Fast forward a couple more years. My business had failed a year or so beforehand. I had a lot of free time on my hands. My wife signed me up to the GYE Shmiras Einayim emails. I would sometimes glimpse at them but for the most part, I ignored them. She decided on her own that she had enough being my policeman and for the most part ignored my activities. Because she backed off, my resistance weakened. I joined GYE and discovered a community of frum people who really got each other because they were or had been in the same place. I still wasn't really participating but I was reading.
When I decided to start being clean, I didn't tell a soul, not anyone on here and not anyone in my "real" life. I didn't even
really make the commitment that I was leaving it all behind for good. In fact, when I first decided that I was going to start being clean, instead of deleting my accounts in certain programs I had been using, I left them active and on my computer. I didn't filter any of my devices. If I had wanted to use them, I could have done so very easily. But I had decided that I was going to be clean for a short amount of time, around 2 - 2 1/2 weeks. In fact, during that time, people would get on here and chat with me. I think you, Dov, were one of them. When I was asked where I was holding, I was very vague and non-committal. During that time, my wife, not knowing that I had stopped, noticed a difference in how I was interacting with her and the kids, and she made a comment to that effect. That encouraged me to continue. About a month after I had decided to start being clean, I was chatting with someone on here and I started giving chizzuk, sharing some of my experiences when I felt it would help. It wasn't until 6 months later that I started opening up about myself on this thread.
So: I had no
real commitment, I wasn't
reallyopening up to anyone on here. In fact, my real opening up to real people was done years ago and it had little effect then.
Was my last post hypocritical? Maybe it was.
So why did I write it?
Over the past 6 1/2 months, I've spoken to a lot of guys on here. I have about 25 gye email contacts who I am in touch with regularly and some others that I chat with on here. I see clearly that there are those who really
want to stop and others who
wish they wanted to stop. Meaning they kind of want to stop because they know it's the right thing to do, but they don't really want to give up the pleasures they have come to known. Stopping doesn't really work when you don't really want to let go. Eventually you're going to go back to it.

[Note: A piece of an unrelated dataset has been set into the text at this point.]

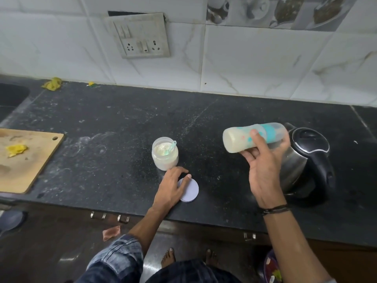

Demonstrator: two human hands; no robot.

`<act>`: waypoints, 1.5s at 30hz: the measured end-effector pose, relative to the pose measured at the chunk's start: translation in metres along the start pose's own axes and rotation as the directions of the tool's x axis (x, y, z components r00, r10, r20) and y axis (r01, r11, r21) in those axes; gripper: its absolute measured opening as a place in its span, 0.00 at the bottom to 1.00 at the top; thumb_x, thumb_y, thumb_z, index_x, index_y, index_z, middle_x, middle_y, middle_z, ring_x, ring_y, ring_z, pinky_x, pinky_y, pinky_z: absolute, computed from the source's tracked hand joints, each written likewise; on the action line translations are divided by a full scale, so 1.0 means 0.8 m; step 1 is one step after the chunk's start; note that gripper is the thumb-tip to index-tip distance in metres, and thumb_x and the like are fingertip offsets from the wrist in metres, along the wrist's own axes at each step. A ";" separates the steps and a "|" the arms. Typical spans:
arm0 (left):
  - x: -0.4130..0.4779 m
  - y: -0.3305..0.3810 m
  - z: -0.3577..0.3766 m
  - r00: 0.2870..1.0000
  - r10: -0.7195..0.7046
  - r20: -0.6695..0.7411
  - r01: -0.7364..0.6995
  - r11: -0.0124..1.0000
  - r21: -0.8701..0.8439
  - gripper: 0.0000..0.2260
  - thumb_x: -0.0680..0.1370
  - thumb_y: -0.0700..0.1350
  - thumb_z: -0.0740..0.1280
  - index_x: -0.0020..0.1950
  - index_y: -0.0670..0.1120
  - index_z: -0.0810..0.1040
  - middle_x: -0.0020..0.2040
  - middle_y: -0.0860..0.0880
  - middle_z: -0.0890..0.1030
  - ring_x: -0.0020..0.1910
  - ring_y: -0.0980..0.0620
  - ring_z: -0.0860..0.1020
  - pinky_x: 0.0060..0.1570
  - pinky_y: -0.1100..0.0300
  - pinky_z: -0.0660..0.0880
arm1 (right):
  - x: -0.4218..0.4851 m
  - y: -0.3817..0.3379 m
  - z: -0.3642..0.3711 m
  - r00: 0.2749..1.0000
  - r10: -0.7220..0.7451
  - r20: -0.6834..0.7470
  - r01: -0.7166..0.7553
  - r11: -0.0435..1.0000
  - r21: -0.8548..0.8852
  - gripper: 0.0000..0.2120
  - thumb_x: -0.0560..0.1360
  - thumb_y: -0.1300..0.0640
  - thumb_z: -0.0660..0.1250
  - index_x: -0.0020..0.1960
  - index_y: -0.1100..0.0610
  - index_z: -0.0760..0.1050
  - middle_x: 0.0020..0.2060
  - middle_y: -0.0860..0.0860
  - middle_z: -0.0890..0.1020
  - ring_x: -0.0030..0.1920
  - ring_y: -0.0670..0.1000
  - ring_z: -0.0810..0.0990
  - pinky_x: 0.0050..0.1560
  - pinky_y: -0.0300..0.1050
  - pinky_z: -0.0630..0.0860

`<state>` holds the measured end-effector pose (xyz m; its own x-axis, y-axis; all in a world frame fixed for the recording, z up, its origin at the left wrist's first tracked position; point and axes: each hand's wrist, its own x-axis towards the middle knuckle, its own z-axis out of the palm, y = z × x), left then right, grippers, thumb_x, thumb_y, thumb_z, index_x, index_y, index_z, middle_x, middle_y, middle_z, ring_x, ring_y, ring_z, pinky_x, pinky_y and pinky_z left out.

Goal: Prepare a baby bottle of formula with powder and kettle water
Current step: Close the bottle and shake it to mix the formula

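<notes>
From my remote seat, at the far left I see a wooden cutting board [30, 170] lying on the dark counter [122, 123], with a yellow scrap [16, 150] on it. Toward the middle the powder jar [165, 158] stands upright and uncovered, a pale blue scoop [173, 145] leaning inside it on the white powder. Just in front of the jar the left hand [173, 186] lies palm-down over the round white lid [192, 190], its thumb on the lid's far rim. I cannot tell whether it grips the lid or only rests there. To the right, well apart from it, the right hand [263, 166] is raised above the counter and wrapped around the baby bottle [240, 139]. The bottle lies nearly on its side, filled with milky liquid, base pointing left and capped teal-ringed top pointing at the kettle [306, 160], which sits lid-down just behind this hand.
</notes>
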<state>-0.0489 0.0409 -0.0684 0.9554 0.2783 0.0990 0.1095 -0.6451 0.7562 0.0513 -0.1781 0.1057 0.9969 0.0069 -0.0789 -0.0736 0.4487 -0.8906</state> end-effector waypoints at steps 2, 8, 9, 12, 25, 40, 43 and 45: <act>-0.001 -0.001 0.000 1.000 0.008 0.000 -0.008 1.000 0.005 0.13 0.84 0.59 0.61 0.60 0.53 0.79 0.59 0.58 0.77 0.61 0.59 0.73 0.63 0.59 0.70 | -0.001 0.002 0.001 0.992 0.031 0.121 -0.017 0.993 -0.116 0.42 0.69 0.60 0.81 0.75 0.44 0.64 0.61 0.55 0.84 0.61 0.57 0.85 0.48 0.49 0.85; 0.000 0.002 -0.002 1.000 0.007 -0.004 -0.007 1.000 0.000 0.14 0.83 0.60 0.60 0.59 0.53 0.78 0.58 0.58 0.77 0.60 0.60 0.73 0.62 0.60 0.70 | 0.001 -0.001 0.005 0.998 0.005 0.058 -0.004 1.000 -0.024 0.46 0.67 0.56 0.82 0.78 0.47 0.61 0.63 0.54 0.82 0.63 0.57 0.84 0.49 0.50 0.85; -0.001 0.003 -0.001 1.000 0.009 -0.003 -0.009 1.000 0.001 0.14 0.83 0.60 0.60 0.59 0.53 0.79 0.58 0.58 0.77 0.60 0.60 0.73 0.62 0.61 0.70 | 0.001 -0.002 0.005 0.994 0.020 0.110 -0.011 0.997 -0.076 0.46 0.67 0.57 0.82 0.77 0.45 0.62 0.63 0.56 0.83 0.61 0.56 0.85 0.48 0.49 0.84; 0.000 0.003 -0.002 1.000 0.018 -0.006 -0.018 1.000 -0.018 0.11 0.83 0.57 0.63 0.58 0.52 0.79 0.57 0.57 0.78 0.59 0.59 0.73 0.62 0.59 0.71 | 0.000 -0.003 0.004 0.992 0.010 0.127 -0.001 0.997 -0.073 0.46 0.66 0.58 0.82 0.77 0.43 0.63 0.62 0.54 0.84 0.61 0.56 0.85 0.50 0.49 0.84; -0.001 0.001 -0.002 1.000 0.013 -0.007 -0.013 1.000 -0.019 0.09 0.84 0.55 0.64 0.58 0.53 0.79 0.57 0.58 0.78 0.60 0.59 0.73 0.63 0.58 0.71 | 0.012 -0.013 0.011 0.992 0.019 0.121 -0.005 0.994 -0.113 0.40 0.72 0.63 0.80 0.75 0.44 0.64 0.62 0.55 0.83 0.61 0.57 0.85 0.47 0.48 0.85; -0.001 0.001 -0.001 1.000 0.005 0.000 -0.005 1.000 -0.008 0.16 0.83 0.62 0.59 0.59 0.54 0.78 0.58 0.58 0.77 0.60 0.60 0.73 0.62 0.60 0.70 | 0.005 -0.009 0.005 0.995 -0.016 0.093 0.026 0.994 -0.106 0.41 0.70 0.61 0.81 0.75 0.44 0.63 0.55 0.47 0.87 0.59 0.54 0.86 0.47 0.48 0.85; 0.000 0.000 -0.001 1.000 0.010 -0.004 -0.010 1.000 -0.015 0.16 0.82 0.62 0.59 0.59 0.54 0.78 0.58 0.59 0.77 0.60 0.60 0.73 0.62 0.60 0.70 | 0.001 -0.008 0.005 0.997 -0.034 0.076 0.039 0.997 -0.066 0.42 0.68 0.57 0.81 0.75 0.43 0.63 0.56 0.48 0.87 0.61 0.55 0.85 0.49 0.49 0.85; 0.001 0.000 0.001 1.000 0.006 -0.012 -0.006 1.000 -0.015 0.15 0.82 0.61 0.60 0.59 0.54 0.78 0.57 0.59 0.77 0.60 0.60 0.73 0.62 0.59 0.70 | 0.004 -0.008 0.004 0.999 -0.041 -0.014 0.041 0.999 0.002 0.44 0.68 0.55 0.81 0.77 0.46 0.62 0.56 0.46 0.86 0.63 0.56 0.85 0.47 0.49 0.85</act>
<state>-0.0480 0.0407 -0.0686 0.9526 0.2832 0.1115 0.0996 -0.6362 0.7651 0.0549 -0.1778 0.1127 0.9985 -0.0234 -0.0488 -0.0331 0.4501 -0.8924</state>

While I may not have shown outwardly right away that I was making that commitment, I think at that point it was really there, I just had to discover it and bring it out of myself in my own way.
What made this time different from all the other times?
This time I thought back to all the other times I had tried to stop and figured out a pattern: All the other times, the yetzer harah was telling me to prove I was over it. Then of course, I would get sucked right back into it. I wasn't going to fall for that trick again. There's no need for me to prove it. I could prove it by minding my own business and by not testing myself.
This time I was part of a community, cheering on others and being cheered. We may be behind screen names, but we care about each other. Giving chizzuk to others reinforced things in my mind over and over again.
This time, I was experiencing real happiness being clean and I wouldn't give that up for anything.